| YOUR ASSIGNMENT |
Transcribe, word for word, all of the entries below, and exclude any pictures from the copy.

───── DATA EXTRACTS

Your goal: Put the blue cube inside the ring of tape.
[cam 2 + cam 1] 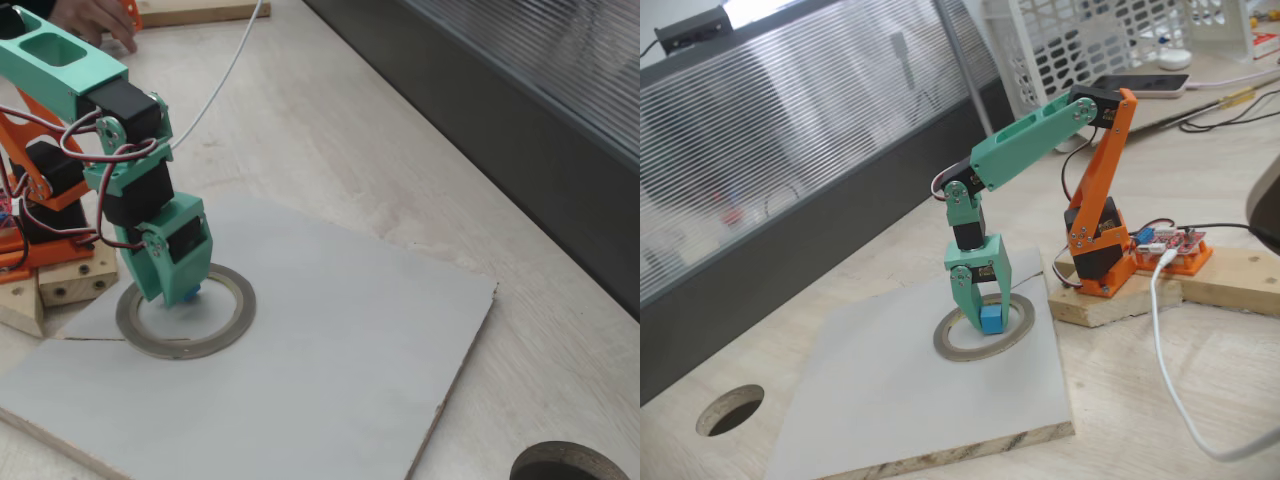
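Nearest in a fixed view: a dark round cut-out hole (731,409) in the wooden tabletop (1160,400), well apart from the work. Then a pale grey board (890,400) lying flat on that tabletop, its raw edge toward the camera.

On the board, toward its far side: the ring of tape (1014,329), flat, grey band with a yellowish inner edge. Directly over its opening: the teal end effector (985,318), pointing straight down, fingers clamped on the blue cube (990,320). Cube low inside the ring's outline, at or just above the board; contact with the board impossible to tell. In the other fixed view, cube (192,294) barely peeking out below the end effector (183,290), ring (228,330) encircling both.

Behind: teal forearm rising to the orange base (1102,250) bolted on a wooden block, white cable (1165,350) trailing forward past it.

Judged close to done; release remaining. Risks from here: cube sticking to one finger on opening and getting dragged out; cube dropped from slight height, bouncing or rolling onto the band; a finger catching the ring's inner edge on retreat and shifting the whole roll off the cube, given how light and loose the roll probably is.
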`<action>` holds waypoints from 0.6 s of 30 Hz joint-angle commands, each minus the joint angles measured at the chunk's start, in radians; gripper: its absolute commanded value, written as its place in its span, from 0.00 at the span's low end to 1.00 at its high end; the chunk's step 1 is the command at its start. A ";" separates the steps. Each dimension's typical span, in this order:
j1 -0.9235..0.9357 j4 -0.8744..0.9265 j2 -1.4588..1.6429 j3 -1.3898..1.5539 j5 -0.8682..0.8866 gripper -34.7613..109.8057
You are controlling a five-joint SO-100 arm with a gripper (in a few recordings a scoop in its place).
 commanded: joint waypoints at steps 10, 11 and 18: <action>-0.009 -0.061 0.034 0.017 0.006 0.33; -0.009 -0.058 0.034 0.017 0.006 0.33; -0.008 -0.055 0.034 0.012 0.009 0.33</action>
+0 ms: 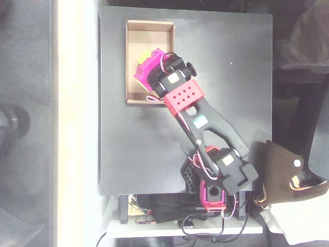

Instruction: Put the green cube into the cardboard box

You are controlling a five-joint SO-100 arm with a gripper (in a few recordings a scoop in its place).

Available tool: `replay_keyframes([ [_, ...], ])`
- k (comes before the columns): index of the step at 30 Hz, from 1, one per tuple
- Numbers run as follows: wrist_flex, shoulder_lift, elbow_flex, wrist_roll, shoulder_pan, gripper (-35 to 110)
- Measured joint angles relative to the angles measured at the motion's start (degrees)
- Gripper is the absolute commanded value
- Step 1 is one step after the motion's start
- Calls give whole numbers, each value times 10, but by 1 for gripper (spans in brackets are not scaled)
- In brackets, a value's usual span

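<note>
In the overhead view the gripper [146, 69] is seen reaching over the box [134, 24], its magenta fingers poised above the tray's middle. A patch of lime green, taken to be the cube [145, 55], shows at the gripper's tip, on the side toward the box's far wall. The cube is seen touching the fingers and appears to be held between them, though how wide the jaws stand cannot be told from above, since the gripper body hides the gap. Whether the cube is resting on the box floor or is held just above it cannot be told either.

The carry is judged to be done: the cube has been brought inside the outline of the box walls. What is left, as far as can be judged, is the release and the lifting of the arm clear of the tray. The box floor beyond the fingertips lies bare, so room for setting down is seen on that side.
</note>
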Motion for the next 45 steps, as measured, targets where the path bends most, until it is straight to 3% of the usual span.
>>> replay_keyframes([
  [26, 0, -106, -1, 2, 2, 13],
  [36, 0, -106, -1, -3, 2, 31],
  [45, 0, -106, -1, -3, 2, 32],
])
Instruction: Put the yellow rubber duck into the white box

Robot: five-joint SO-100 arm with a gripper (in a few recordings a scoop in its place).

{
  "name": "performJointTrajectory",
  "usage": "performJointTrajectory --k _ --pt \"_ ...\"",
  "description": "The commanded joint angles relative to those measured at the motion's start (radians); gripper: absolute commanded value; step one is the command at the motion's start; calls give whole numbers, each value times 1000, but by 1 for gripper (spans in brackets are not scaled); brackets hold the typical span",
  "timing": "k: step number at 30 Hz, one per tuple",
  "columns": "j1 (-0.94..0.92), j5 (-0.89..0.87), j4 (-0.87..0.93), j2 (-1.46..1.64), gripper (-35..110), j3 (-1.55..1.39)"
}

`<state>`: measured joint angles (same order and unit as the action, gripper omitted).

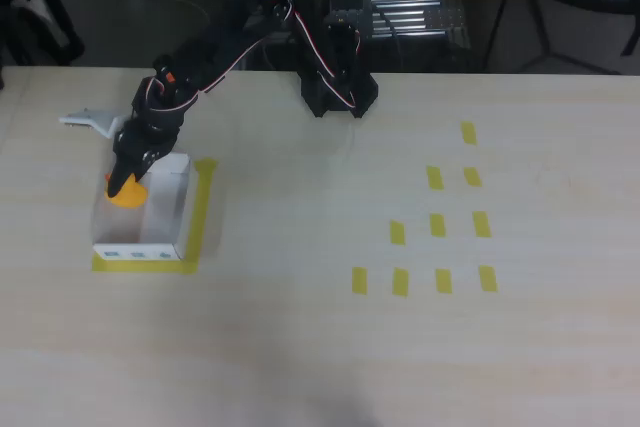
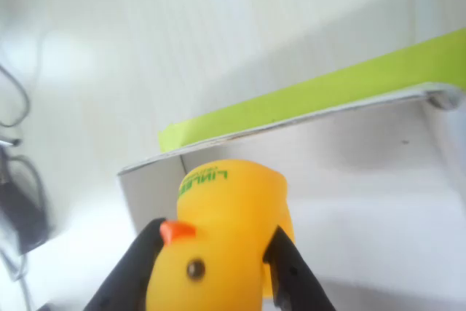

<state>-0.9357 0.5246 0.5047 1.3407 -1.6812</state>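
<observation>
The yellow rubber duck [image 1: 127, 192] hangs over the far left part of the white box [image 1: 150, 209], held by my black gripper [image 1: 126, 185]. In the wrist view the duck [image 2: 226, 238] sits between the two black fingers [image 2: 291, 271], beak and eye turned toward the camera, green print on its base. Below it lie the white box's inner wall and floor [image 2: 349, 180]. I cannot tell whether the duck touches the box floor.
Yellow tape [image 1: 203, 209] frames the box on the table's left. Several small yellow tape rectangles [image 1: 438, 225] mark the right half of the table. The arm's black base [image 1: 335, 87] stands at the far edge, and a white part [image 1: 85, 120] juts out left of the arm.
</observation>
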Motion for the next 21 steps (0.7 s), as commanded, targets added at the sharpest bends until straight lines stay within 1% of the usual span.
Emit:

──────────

| FINISHED EXERCISE |
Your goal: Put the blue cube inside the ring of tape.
[cam 2 + cam 1] 
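Nearest in a fixed view: a dark round cut-out hole (731,409) in the wooden tabletop (1160,400), well apart from the work. Then a pale grey board (890,400) lying flat on that tabletop, its raw edge toward the camera.

On the board, toward its far side: the ring of tape (1014,329), flat, grey band with a yellowish inner edge. Directly over its opening: the teal end effector (985,318), pointing straight down, fingers clamped on the blue cube (990,320). Cube low inside the ring's outline, at or just above the board; contact with the board impossible to tell. In the other fixed view, cube (192,294) barely peeking out below the end effector (183,290), ring (228,330) encircling both.

Behind: teal forearm rising to the orange base (1102,250) bolted on a wooden block, white cable (1165,350) trailing forward past it.

Judged close to done; release remaining. Risks from here: cube sticking to one finger on opening and getting dragged out; cube dropped from slight height, bouncing or rolling onto the band; a finger catching the ring's inner edge on retreat and shifting the whole roll off the cube, given how light and loose the roll probably is.
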`<action>` holds waypoints from 0.6 s of 30 Hz joint-angle commands, each minus the joint angles measured at the chunk's start, in radians; gripper: its absolute commanded value, written as its place in its span, from 0.00 at the span's low end to 1.00 at its high end; the chunk's step 1 is the command at its start. A ";" separates the steps. Each dimension's typical span, in this order:
j1 -0.9235..0.9357 j4 -0.8744..0.9265 j2 -1.4588..1.6429 j3 -1.3898..1.5539 j5 -0.8682..0.8866 gripper -34.7613..109.8057
You are controlling a five-joint SO-100 arm with a gripper (in a few recordings a scoop in its place).
 commanded: joint waypoints at steps 10, 11 and 18: <action>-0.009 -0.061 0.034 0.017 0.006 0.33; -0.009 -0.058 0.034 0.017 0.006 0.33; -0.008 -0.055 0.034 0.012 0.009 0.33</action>
+0 ms: 

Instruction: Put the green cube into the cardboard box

You are controlling a five-joint SO-100 arm with a gripper (in a few recordings a scoop in its place).

Available tool: `replay_keyframes([ [_, ...], ])`
- k (comes before the columns): index of the step at 30 Hz, from 1, one per tuple
- Numbers run as follows: wrist_flex, shoulder_lift, elbow_flex, wrist_roll, shoulder_pan, gripper (-35 to 110)
- Measured joint angles relative to the angles measured at the motion's start (degrees)
- Gripper is the absolute commanded value
- Step 1 is one step after the motion's start
- Calls give whole numbers, each value times 10, but by 1 for gripper (spans in brackets are not scaled)
- In brackets, a value's usual span

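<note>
In the overhead view the gripper [146, 69] is seen reaching over the box [134, 24], its magenta fingers poised above the tray's middle. A patch of lime green, taken to be the cube [145, 55], shows at the gripper's tip, on the side toward the box's far wall. The cube is seen touching the fingers and appears to be held between them, though how wide the jaws stand cannot be told from above, since the gripper body hides the gap. Whether the cube is resting on the box floor or is held just above it cannot be told either.

The carry is judged to be done: the cube has been brought inside the outline of the box walls. What is left, as far as can be judged, is the release and the lifting of the arm clear of the tray. The box floor beyond the fingertips lies bare, so room for setting down is seen on that side.
</note>
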Motion for the next 45 steps, as measured, targets where the path bends most, until it is straight to 3% of the usual span.
>>> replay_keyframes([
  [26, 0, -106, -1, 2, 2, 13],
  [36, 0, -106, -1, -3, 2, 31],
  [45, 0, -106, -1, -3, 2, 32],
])
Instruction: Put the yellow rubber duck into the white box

Robot: five-joint SO-100 arm with a gripper (in a few recordings a scoop in its place).

{
  "name": "performJointTrajectory",
  "usage": "performJointTrajectory --k _ --pt \"_ ...\"",
  "description": "The commanded joint angles relative to those measured at the motion's start (radians); gripper: absolute commanded value; step one is the command at the motion's start; calls give whole numbers, each value times 1000, but by 1 for gripper (spans in brackets are not scaled); brackets hold the typical span",
  "timing": "k: step number at 30 Hz, one per tuple",
  "columns": "j1 (-0.94..0.92), j5 (-0.89..0.87), j4 (-0.87..0.93), j2 (-1.46..1.64), gripper (-35..110), j3 (-1.55..1.39)"
}

`<state>`: measured joint angles (same order and unit as the action, gripper omitted).


<state>-0.9357 0.5246 0.5047 1.3407 -1.6812</state>
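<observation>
The yellow rubber duck [image 1: 127, 192] hangs over the far left part of the white box [image 1: 150, 209], held by my black gripper [image 1: 126, 185]. In the wrist view the duck [image 2: 226, 238] sits between the two black fingers [image 2: 291, 271], beak and eye turned toward the camera, green print on its base. Below it lie the white box's inner wall and floor [image 2: 349, 180]. I cannot tell whether the duck touches the box floor.
Yellow tape [image 1: 203, 209] frames the box on the table's left. Several small yellow tape rectangles [image 1: 438, 225] mark the right half of the table. The arm's black base [image 1: 335, 87] stands at the far edge, and a white part [image 1: 85, 120] juts out left of the arm.
</observation>
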Motion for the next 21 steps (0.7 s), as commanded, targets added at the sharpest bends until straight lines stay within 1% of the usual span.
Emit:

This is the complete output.